Following the 2021 merger, RSH said One “held significant risks from longstanding, legacy business activities and decision making had not been consistently supported by accurate data”

However in today’s judgement, RSH said it now has assurance that Riverside’s governance arrangements “enable it to adequately control the merged organisation”.

It said: “Riverside has strengthened its governance and compliance frameworks to support the enlarged group and agreed a strategy to simplify the organisation’s activities and structure.

“It has improved the management of risks across the group, including those relating to financial and treasury information and has actioned pre-merger due diligence findings.

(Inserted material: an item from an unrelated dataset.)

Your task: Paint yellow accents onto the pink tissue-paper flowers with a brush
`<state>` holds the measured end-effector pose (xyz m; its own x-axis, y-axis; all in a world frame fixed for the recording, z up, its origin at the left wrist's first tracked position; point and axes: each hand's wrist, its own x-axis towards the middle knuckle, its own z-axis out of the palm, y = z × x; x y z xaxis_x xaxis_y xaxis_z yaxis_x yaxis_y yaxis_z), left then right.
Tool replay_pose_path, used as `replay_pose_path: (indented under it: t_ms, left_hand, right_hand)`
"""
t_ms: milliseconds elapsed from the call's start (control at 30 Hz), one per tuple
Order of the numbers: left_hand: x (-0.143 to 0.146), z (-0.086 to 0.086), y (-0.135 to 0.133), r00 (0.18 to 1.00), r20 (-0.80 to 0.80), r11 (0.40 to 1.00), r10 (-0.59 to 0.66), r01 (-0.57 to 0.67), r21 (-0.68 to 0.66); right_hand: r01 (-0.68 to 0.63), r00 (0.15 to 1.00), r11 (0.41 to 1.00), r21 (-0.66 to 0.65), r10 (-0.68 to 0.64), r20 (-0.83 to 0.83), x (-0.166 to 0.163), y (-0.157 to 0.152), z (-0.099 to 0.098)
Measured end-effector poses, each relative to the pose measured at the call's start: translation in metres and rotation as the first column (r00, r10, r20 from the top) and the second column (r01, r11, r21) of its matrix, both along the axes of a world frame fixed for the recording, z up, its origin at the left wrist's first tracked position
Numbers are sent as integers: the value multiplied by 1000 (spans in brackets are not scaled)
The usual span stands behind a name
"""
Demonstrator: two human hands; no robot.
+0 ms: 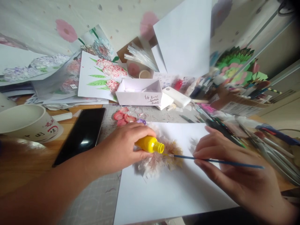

The board has also implemented a series of changes to improve the quality of its data and has strengthened its reporting and oversight of strategic risks.”

Riverside, which is aiming to build 4,000 homes by 2026, retains its ‘V2’ grade for financial viability, which means it complies but needs to manage material risks. RSH said Riverside’s additional investment in existing homes to complete fire safety works and improve energy efficiency, combined with a higher reliance on sales “reduces Riverside’s capacity to respond to adverse events.”

Elsewhere, Chester-based Muir Group, which owns and manages 5,800 homes, had its viability rating downgraded from ‘V1’ to ‘V2’. RSH said Muir Group needs to manage its exposures to increased build costs related to repairs and maintenance.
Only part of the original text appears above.